» **Assignment**: Using the records below, copy exactly the part that opens with the line holding "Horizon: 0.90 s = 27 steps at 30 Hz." and closes with the line holding "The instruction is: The", minus the pictures.

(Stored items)
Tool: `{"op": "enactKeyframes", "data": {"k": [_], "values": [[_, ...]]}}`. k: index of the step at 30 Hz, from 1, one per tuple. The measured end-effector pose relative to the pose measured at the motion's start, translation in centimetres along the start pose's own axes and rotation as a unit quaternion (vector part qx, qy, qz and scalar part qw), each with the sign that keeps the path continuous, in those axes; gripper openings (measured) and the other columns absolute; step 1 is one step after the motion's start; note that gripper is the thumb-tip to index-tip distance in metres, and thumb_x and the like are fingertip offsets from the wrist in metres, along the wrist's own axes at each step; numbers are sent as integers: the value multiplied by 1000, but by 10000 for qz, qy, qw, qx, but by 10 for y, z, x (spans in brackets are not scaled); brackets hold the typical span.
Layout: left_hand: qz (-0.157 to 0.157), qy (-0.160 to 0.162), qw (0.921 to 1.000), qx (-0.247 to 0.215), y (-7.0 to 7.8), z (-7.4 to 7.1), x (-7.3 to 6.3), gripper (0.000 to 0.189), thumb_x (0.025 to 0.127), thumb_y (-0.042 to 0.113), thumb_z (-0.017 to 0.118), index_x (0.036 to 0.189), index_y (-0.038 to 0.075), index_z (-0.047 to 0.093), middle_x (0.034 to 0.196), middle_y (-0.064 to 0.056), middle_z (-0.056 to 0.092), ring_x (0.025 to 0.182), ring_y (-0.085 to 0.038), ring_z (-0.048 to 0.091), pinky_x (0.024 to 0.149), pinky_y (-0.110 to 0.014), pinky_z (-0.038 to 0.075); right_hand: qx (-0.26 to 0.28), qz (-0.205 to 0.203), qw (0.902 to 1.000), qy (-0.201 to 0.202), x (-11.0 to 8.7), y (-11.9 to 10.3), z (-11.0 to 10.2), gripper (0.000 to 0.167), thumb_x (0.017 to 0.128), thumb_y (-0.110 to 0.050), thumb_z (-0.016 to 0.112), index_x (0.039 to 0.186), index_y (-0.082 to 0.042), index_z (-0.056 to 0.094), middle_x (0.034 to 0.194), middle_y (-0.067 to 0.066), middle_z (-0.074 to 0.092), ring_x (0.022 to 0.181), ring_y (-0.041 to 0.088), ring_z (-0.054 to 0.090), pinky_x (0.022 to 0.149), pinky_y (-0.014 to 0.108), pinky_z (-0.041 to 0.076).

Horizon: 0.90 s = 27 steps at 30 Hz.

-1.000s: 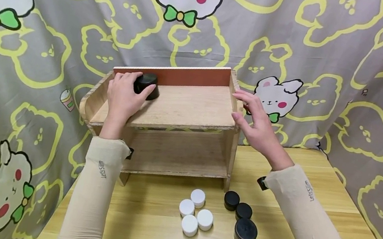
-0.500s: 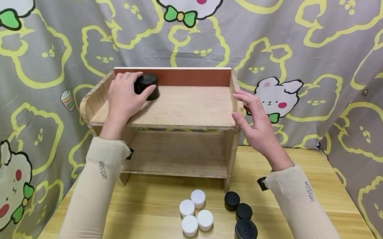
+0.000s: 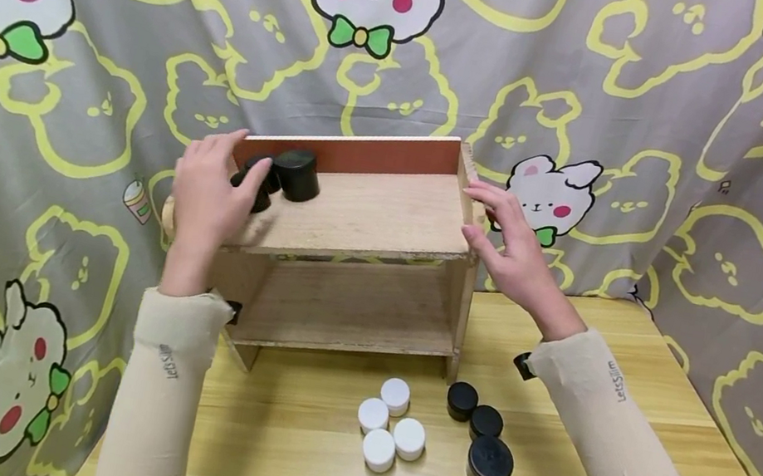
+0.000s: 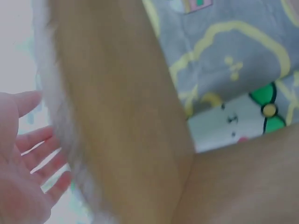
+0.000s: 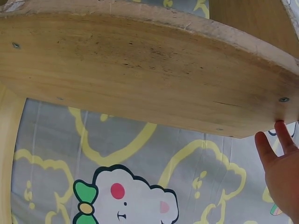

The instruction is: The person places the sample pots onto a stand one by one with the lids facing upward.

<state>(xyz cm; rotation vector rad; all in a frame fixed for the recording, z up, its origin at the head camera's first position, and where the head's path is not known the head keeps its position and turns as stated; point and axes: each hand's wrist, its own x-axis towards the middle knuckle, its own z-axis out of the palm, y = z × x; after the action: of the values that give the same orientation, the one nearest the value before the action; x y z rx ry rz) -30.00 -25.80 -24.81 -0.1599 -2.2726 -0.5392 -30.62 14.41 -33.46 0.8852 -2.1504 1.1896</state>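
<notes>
On the wooden shelf unit's top board [image 3: 371, 207], a large black round cap [image 3: 298, 175] stands at the left. Smaller black caps [image 3: 261, 199] sit beside it, partly covered by my left hand [image 3: 211, 188]. That hand is at the board's left end, its thumb across the small caps in the head view. The left wrist view shows its fingers [image 4: 39, 140] loosely spread, with nothing gripped. My right hand [image 3: 512, 247] touches the shelf's right side panel [image 5: 140, 70] with extended fingertips, and its thumb lies near the board's front corner.
Several white round caps [image 3: 380, 450] are grouped on the wooden table [image 3: 281, 474] in front of the shelf. To their right sit three black caps [image 3: 489, 463], one larger. A cartoon-print curtain [image 3: 407, 82] hangs close behind the shelf and along both sides.
My left hand has come off the large black cap and shifted left and slightly nearer, exposing the smaller black caps. The right hand stays at the side panel.
</notes>
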Motion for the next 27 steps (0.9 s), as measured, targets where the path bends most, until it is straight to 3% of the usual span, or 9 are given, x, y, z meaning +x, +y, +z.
{"op": "enactKeyframes", "data": {"k": [5, 10, 13, 16, 20, 24, 27], "values": [[-27, 178, 9994, -298, -26, -27, -13, 50, 98, 37, 69, 141, 12, 64, 139, -18, 63, 126, -42, 52, 107, -58, 38, 28, -8, 10000, 13, 0, -1, 0, 47, 104, -17, 60, 150, -11, 50, 161, 2, 41, 146, 24, 41, 117, 54, 37], [-97, -274, 9969, -730, -64, -40, -33, 49, 99, 31, 69, 144, 14, 62, 139, -19, 62, 127, -40, 54, 109, -57, 39, 198, 35, 9998, -4, -2, -3, -2, 54, 102, -11, 62, 154, -15, 47, 164, 2, 38, 148, 24, 39, 118, 57, 36], [-130, -528, 9936, -992, -84, -38, -42, 49, 99, 28, 70, 145, 17, 61, 144, -14, 61, 132, -31, 54, 112, -40, 40, 353, 38, 9994, 43, -6, -6, -5, 62, 100, -5, 63, 157, -17, 43, 165, 3, 38, 148, 26, 39, 118, 58, 35], [-64, -446, 9893, -1391, -98, -30, -47, 47, 96, 21, 74, 142, 17, 65, 146, -9, 60, 134, -14, 53, 108, -20, 38, 443, 100, 9990, 36, -16, -9, -9, 65, 99, -2, 63, 158, -18, 41, 165, 2, 36, 147, 26, 40, 119, 55, 35], [31, -81, 9813, -1921, -106, -18, -50, 47, 93, 12, 77, 138, 15, 67, 144, -8, 62, 131, 0, 50, 106, -13, 37, 476, 106, 9987, -122, -40, -12, -16, 65, 98, 3, 62, 158, -12, 41, 161, 7, 40, 146, 21, 42, 121, 38, 35], [38, 194, 9709, -2387, -100, -12, -54, 47, 92, 4, 75, 138, 6, 66, 144, -16, 59, 134, -4, 50, 110, -16, 37, 427, 171, 9980, -430, -74, -12, -21, 66, 96, 6, 64, 157, -9, 43, 156, 13, 45, 142, 12, 43, 117, 22, 34], [94, 391, 9613, -2726, -90, -13, -56, 46, 91, 0, 73, 136, -3, 64, 143, -23, 58, 135, -9, 51, 111, -19, 38, 267, 472, 9959, -731, -101, -10, -22, 65, 97, 1, 66, 157, -12, 43, 154, 11, 48, 139, 8, 45, 114, 17, 34]]}}
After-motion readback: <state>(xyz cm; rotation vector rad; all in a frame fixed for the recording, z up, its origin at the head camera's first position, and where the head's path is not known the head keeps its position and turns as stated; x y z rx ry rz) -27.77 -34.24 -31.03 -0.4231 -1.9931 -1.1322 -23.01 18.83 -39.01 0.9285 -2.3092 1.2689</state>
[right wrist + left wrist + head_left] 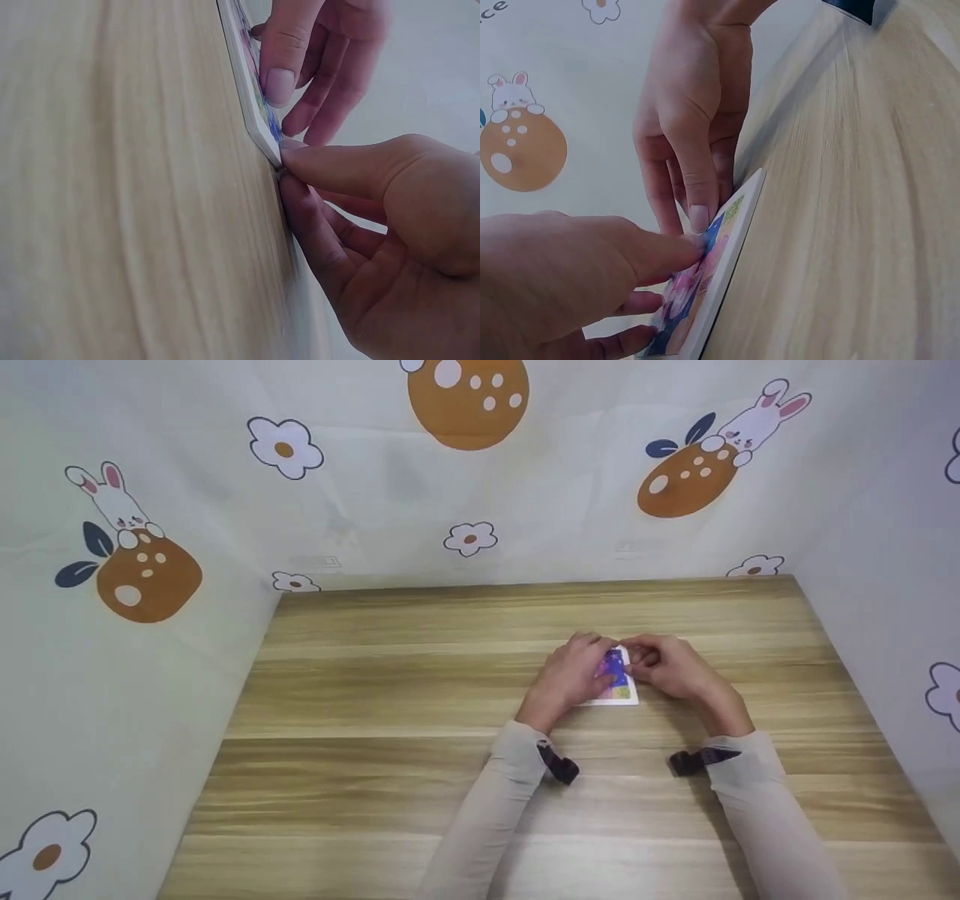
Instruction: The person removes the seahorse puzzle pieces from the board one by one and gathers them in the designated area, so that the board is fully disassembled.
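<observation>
A plain, pale beige left sleeve (480,817) and a matching right sleeve (776,825) are worn long. At their cuffs (516,746), a small black left wrist camera (562,769) and a similarly black right wrist camera (685,763) are fastened.

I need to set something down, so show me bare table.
The table is bare left of the left sleeve and beyond the picture card, up to the patterned backdrop. Crowded: the card itself, left hand over it, right hand at its edge.
</observation>
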A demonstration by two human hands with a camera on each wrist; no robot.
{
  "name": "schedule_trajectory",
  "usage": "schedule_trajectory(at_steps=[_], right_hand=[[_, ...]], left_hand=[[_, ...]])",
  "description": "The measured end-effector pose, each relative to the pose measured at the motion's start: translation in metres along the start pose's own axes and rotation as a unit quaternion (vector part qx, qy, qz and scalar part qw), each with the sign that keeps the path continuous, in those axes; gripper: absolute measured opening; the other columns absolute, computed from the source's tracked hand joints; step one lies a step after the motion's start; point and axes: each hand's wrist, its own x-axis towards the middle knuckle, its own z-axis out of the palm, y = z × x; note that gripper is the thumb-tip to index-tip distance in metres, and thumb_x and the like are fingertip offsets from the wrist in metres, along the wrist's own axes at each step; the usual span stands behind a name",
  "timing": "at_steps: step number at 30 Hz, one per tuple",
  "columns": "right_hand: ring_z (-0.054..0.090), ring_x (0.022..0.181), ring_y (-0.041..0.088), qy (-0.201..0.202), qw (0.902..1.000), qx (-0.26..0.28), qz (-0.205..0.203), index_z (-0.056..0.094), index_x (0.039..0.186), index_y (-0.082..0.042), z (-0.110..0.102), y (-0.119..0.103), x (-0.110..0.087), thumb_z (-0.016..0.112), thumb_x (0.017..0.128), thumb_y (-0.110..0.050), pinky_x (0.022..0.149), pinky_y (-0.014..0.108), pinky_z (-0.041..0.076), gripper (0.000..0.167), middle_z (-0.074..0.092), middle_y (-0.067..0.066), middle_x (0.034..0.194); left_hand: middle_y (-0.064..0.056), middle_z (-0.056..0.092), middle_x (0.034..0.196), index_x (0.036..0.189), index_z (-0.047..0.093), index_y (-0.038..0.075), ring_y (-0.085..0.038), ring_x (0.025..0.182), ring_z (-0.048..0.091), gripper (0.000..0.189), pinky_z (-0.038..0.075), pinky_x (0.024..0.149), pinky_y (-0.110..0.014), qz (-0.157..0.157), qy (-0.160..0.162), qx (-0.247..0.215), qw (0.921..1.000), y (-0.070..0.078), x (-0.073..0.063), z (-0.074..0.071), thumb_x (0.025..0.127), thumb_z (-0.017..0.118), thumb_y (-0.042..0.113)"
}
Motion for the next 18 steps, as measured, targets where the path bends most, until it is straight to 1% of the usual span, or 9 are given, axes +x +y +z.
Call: schedule_trajectory(at_steps=[3, 6, 10, 15, 18], right_hand=[[0.071, 0.095, 0.022, -0.007, 1.0, 0.001, 0.005, 0.067, 0.142, 0.003, -0.0019, -0.0005, 0.0, 0.074, 0.096, 0.001, 0.08, 0.015, 0.055, 0.046, 0.076, 0.017, 0.105], [0.072, 0.098, 0.025, -0.016, 0.9999, 0.005, 0.004, 0.066, 0.144, 0.002, -0.0035, -0.001, -0.0008, 0.073, 0.097, 0.002, 0.081, 0.016, 0.056, 0.048, 0.076, 0.018, 0.106], [0.073, 0.101, 0.028, -0.026, 0.9996, 0.011, -0.003, 0.065, 0.145, 0.001, -0.0033, -0.0001, -0.0023, 0.073, 0.094, 0.006, 0.084, 0.017, 0.057, 0.052, 0.077, 0.018, 0.108], [0.073, 0.101, 0.028, -0.026, 0.9996, 0.012, -0.001, 0.067, 0.145, -0.003, -0.0021, 0.0013, -0.004, 0.072, 0.095, 0.005, 0.085, 0.018, 0.057, 0.051, 0.076, 0.017, 0.108], [0.073, 0.101, 0.027, -0.025, 0.9996, 0.013, 0.0, 0.066, 0.146, -0.003, -0.0021, 0.0019, -0.0048, 0.072, 0.095, 0.003, 0.085, 0.017, 0.056, 0.052, 0.076, 0.017, 0.108]], left_hand=[[-0.004, 0.067, 0.144, 0.152, 0.061, 0.02, -0.02, 0.133, 0.064, 0.056, 0.058, 0.109, -0.037, 0.007, 0.001, 0.007, 0.9999, 0.0016, 0.0002, -0.0027, 0.1, 0.078, 0.036], [-0.003, 0.066, 0.143, 0.153, 0.06, 0.024, -0.019, 0.131, 0.064, 0.056, 0.058, 0.107, -0.037, 0.012, 0.001, 0.013, 0.9998, 0.0014, 0.0006, -0.0023, 0.101, 0.078, 0.036], [-0.003, 0.062, 0.147, 0.156, 0.057, 0.027, -0.02, 0.137, 0.058, 0.057, 0.053, 0.114, -0.038, 0.012, -0.006, 0.009, 0.9999, 0.0003, -0.0001, 0.0006, 0.103, 0.076, 0.034], [-0.004, 0.058, 0.149, 0.158, 0.054, 0.024, -0.023, 0.142, 0.052, 0.059, 0.047, 0.12, -0.039, 0.016, -0.012, 0.007, 0.9998, 0.002, -0.0002, 0.0011, 0.103, 0.074, 0.028], [-0.004, 0.056, 0.149, 0.158, 0.053, 0.023, -0.022, 0.143, 0.05, 0.062, 0.045, 0.122, -0.038, 0.013, -0.012, -0.009, 0.9998, 0.0022, -0.0001, 0.0016, 0.101, 0.076, 0.025]])
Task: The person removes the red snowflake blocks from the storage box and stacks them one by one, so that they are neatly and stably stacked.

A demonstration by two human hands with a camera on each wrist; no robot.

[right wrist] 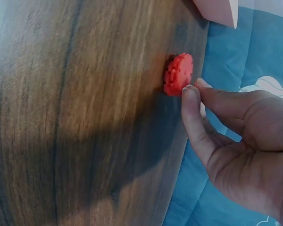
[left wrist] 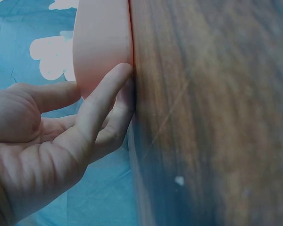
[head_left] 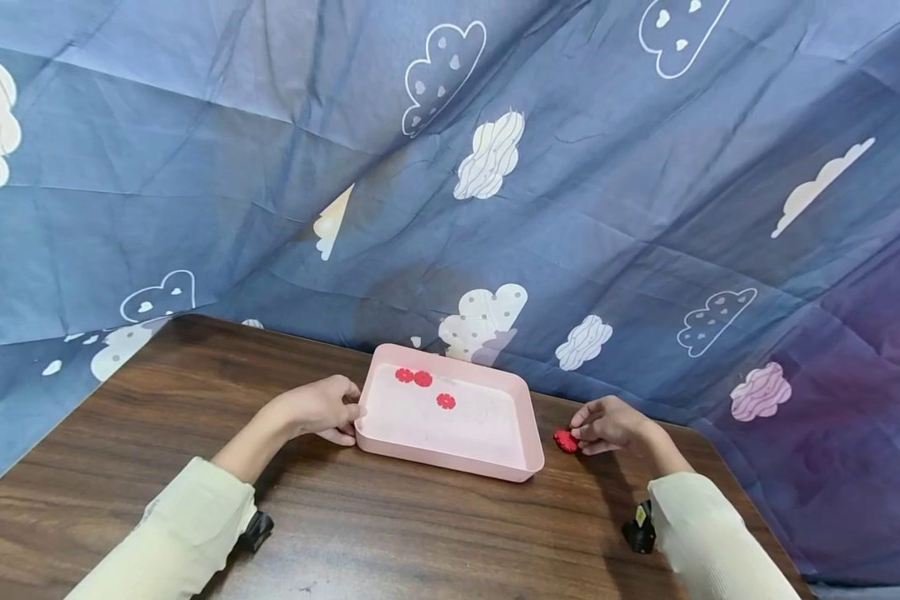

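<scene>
Right hand (head_left: 611,423) pinching stacked red discs (right wrist: 180,74), left hand (head_left: 321,408) gripping pink tray (head_left: 450,467), three red flowers (head_left: 423,379) inside

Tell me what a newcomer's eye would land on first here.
Probably the pale pink tray on the brown table, with three bright red discs lying toward its far left part and the left hand at its left end. Next, the red stack at the fingertips of the right hand, right of the tray. Behind it all hangs the big blue cloth printed with clouds.
</scene>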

» **Solution to this task**:
Horizon: 0.90 s = 27 steps at 30 Hz.

-1.000s: 
-0.500s: 
+0.000s: 
+0.000s: 
+0.000s: 

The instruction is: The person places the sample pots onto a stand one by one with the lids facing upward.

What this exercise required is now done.